Will Obama finally approve or reject the Keystone XL pipeline project "in a few months," as Oklahoma Gov. Mary Fallin recently claimed he vowed?

Don't count on it, at least according to The Hill's Laura Barron-Lopez, writing on the E2 wire. After so much back and forth on the issue since 2009, Obama and his inner circle continue to wrestle with the decision.

And they have a surprising number of options for which a strong political case can be made, according to Barron-Lopez.

Three Keystone choices

Here's how Barron-Lopez lays it out:

"If Obama gives construction of the oil-sands pipeline a green light this spring or summer, he could frame it as an example of his support for North American energy production, a boost for the economy, and a helpful concession to vulnerable Senate Democrats who support the $5.4 billion project.

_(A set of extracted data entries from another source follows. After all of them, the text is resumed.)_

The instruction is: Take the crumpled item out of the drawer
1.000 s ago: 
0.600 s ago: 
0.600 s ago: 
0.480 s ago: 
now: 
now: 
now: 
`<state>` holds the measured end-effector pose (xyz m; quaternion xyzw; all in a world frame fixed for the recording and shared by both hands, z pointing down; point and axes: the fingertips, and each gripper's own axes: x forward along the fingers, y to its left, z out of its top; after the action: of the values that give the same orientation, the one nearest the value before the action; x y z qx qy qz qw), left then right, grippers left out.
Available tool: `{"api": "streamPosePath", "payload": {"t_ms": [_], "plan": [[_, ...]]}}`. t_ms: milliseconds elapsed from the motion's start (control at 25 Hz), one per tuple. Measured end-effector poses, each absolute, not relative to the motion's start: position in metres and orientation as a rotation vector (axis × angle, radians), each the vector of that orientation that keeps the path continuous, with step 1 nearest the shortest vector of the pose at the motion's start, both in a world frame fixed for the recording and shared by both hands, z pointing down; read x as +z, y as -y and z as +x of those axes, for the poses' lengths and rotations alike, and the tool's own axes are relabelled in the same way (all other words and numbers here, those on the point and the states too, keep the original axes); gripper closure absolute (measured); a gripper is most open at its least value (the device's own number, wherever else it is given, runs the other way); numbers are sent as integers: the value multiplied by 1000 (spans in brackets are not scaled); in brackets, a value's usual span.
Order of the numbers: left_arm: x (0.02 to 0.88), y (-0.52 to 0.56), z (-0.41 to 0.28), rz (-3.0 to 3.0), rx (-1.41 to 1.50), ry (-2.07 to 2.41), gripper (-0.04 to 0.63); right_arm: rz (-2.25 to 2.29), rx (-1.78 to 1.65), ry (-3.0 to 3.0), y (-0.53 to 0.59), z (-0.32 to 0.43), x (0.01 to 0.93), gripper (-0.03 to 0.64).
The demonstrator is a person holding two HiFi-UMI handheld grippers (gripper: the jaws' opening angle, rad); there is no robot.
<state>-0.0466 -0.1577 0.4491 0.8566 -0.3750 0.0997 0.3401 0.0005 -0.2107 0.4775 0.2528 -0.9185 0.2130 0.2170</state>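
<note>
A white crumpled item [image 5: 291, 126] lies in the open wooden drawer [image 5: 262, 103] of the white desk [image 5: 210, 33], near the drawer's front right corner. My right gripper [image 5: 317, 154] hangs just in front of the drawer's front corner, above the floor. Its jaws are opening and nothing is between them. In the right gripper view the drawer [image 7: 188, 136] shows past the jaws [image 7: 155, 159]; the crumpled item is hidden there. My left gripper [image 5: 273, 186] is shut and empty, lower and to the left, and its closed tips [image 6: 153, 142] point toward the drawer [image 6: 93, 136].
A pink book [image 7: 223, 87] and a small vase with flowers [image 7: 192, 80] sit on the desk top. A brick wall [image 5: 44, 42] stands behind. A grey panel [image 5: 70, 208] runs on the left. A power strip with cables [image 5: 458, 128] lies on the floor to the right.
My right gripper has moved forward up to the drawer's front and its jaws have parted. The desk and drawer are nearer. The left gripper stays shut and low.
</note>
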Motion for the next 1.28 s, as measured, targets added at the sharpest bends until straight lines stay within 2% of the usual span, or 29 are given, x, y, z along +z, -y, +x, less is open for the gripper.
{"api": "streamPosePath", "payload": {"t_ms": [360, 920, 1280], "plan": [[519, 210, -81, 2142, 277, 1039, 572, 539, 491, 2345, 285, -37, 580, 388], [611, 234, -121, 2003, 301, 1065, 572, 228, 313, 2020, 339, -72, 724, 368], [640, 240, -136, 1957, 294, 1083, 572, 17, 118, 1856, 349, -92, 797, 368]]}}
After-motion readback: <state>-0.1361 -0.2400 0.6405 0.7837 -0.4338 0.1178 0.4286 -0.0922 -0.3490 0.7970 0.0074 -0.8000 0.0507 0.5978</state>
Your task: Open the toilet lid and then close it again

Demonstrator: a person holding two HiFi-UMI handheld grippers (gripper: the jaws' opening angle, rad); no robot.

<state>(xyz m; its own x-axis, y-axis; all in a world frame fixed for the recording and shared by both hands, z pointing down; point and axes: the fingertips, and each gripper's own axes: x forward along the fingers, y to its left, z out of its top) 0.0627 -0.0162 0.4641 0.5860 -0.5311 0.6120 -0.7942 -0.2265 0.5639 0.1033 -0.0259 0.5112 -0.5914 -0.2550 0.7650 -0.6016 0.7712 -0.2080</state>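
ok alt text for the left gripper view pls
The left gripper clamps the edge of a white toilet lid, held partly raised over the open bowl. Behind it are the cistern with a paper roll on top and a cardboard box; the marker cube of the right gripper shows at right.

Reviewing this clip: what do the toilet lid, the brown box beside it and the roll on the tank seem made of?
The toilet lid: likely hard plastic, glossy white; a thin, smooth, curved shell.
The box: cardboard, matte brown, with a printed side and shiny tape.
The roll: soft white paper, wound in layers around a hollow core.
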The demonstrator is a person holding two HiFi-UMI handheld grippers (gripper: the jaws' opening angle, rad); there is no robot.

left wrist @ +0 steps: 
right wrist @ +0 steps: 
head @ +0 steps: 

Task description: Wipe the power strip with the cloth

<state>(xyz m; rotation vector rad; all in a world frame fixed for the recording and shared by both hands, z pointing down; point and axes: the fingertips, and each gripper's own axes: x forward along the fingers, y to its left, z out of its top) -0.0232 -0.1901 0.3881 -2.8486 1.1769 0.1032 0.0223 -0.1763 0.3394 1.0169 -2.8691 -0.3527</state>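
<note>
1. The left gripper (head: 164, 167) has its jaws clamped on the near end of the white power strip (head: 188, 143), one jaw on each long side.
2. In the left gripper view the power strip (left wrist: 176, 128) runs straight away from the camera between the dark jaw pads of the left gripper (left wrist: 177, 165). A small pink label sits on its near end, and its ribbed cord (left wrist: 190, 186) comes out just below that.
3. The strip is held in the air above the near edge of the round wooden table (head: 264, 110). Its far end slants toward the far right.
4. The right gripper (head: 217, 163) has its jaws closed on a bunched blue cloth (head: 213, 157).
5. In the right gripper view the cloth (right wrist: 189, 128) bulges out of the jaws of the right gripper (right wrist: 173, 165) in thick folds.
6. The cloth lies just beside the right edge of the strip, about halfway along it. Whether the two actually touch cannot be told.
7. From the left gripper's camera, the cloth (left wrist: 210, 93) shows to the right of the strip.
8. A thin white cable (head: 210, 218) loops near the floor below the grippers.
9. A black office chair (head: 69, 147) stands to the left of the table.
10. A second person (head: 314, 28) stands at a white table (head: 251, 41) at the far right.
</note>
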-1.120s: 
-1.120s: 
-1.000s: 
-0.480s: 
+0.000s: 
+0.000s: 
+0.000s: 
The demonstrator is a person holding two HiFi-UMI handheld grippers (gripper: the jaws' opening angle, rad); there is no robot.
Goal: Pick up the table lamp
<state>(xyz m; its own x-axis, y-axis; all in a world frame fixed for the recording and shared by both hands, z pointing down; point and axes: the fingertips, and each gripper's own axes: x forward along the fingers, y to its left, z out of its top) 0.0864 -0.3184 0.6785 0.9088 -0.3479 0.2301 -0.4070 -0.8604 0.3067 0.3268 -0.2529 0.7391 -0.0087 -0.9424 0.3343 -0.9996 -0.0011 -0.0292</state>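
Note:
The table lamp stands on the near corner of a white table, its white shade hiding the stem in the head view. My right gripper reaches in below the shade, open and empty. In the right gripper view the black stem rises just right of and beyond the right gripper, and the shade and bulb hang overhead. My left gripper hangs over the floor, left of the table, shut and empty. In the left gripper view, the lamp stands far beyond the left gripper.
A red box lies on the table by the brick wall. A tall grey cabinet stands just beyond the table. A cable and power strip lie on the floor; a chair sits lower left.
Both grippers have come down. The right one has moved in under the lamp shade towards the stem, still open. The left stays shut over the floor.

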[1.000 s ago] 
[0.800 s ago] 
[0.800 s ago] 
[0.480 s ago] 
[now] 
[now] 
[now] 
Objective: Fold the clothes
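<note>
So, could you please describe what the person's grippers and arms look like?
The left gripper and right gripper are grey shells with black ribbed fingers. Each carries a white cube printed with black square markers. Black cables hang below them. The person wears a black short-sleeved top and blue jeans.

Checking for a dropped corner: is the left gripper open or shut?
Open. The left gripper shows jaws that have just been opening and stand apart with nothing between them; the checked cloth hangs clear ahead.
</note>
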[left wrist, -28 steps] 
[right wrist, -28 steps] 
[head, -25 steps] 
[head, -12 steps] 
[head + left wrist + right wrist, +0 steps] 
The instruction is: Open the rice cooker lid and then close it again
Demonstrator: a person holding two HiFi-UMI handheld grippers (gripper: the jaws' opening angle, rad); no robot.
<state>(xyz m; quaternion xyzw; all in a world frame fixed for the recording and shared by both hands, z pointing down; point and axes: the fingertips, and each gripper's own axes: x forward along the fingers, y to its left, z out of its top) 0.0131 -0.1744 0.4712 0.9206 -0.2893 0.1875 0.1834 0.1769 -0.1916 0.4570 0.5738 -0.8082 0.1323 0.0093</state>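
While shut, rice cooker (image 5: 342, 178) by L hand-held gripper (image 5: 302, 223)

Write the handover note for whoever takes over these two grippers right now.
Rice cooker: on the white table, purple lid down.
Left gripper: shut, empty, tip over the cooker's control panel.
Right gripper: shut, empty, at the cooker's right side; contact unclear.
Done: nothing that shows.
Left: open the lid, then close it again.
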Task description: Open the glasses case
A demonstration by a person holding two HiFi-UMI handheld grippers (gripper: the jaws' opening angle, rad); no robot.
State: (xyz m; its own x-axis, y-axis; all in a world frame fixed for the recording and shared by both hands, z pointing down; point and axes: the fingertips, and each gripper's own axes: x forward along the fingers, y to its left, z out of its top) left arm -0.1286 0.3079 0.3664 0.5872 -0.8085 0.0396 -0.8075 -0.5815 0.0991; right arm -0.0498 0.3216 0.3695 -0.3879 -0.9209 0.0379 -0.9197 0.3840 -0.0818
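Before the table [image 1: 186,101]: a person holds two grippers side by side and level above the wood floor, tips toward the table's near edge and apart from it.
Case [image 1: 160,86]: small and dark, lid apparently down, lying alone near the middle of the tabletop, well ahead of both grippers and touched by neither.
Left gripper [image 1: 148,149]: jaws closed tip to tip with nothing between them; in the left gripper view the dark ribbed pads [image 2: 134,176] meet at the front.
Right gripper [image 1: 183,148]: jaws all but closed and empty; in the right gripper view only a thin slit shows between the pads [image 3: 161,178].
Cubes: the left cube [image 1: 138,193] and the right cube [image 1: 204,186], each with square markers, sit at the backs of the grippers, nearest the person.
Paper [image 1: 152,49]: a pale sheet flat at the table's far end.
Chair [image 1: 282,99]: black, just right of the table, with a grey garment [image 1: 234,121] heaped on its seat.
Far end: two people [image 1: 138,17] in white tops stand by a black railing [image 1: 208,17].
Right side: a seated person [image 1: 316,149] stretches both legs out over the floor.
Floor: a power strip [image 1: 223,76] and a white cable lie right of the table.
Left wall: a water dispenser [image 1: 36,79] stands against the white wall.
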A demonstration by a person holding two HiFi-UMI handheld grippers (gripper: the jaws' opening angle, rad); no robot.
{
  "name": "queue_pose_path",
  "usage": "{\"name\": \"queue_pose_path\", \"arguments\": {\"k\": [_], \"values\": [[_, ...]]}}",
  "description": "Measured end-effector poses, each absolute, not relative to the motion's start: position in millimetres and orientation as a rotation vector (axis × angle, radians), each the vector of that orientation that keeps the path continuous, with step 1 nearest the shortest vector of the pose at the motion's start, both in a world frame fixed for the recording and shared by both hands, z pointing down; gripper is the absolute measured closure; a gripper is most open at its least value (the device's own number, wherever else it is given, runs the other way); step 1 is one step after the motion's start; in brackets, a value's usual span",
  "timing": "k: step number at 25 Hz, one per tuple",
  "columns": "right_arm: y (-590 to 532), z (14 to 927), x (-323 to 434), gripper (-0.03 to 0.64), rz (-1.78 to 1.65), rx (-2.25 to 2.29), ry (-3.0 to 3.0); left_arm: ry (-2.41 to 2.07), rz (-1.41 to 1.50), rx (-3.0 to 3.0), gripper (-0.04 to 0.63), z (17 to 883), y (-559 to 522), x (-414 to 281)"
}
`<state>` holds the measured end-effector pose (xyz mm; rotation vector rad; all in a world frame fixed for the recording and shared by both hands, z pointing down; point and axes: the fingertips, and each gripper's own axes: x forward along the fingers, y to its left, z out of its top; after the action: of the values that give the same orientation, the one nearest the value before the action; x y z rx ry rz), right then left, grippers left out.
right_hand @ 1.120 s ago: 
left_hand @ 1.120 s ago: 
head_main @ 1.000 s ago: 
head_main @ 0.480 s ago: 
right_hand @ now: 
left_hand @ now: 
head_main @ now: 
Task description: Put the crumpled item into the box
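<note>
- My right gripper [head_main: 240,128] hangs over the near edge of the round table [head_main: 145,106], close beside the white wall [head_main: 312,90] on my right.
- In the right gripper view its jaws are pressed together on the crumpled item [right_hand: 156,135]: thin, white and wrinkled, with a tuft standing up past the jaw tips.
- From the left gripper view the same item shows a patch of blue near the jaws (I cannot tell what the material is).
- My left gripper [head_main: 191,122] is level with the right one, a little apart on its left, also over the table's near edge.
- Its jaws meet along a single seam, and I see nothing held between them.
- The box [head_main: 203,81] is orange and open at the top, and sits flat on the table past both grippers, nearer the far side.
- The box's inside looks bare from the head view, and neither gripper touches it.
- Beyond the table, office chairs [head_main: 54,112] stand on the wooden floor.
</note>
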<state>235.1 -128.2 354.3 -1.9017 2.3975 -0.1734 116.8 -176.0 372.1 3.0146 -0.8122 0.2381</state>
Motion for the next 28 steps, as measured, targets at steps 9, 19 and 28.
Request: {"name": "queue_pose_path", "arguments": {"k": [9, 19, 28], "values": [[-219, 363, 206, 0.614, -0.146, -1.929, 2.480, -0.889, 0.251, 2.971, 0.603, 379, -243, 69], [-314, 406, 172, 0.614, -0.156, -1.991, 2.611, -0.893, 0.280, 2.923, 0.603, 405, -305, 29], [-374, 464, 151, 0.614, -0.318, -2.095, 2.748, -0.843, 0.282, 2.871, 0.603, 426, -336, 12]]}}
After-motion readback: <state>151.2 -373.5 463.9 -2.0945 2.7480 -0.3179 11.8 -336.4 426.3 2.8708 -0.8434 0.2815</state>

"But he could go the other way. A flat-out rejection of the pipeline might enthuse the Democratic base for the midterm elections in November, which will hinge on turnout.

"The third option: Punt a decision again. A delay until after the midterms might be safest for the president because it would excite only mild criticism compared to the storm of opprobrium that would follow a firm decision either way."

And if the Senate goes GOP

Since keeping the Senate in Democratic control greatly depends on keeping the far-left base in the environmental movement writing checks and providing troops, an outright rejection of Keystone may be the most likely outcome.

But, as Barron-Lopez notes, more delay might be the better approach if it appears the November elections are going to be a GOP victory.

"Delay could also make Keystone a bargaining chip for the president in either the lame-duck session of Congress or next year, when he could face a Republican House and Senate," Barron-Lopez said.

It's anybody's guess

Secretary of State John Kerry is scheduled to make a recommendation to Obama this spring. Kerry's department has already decided there is no significant danger to the environment from the pipeline.

One thing is certain: If Obama rejects Keystone or delays the decision until after the election, a Republican-controlled Senate will make the project one of its first priorities in 2015.

But if Democrats somehow manage to maintain control of the Senate, Keystone will be dead come New Year's Day 2015.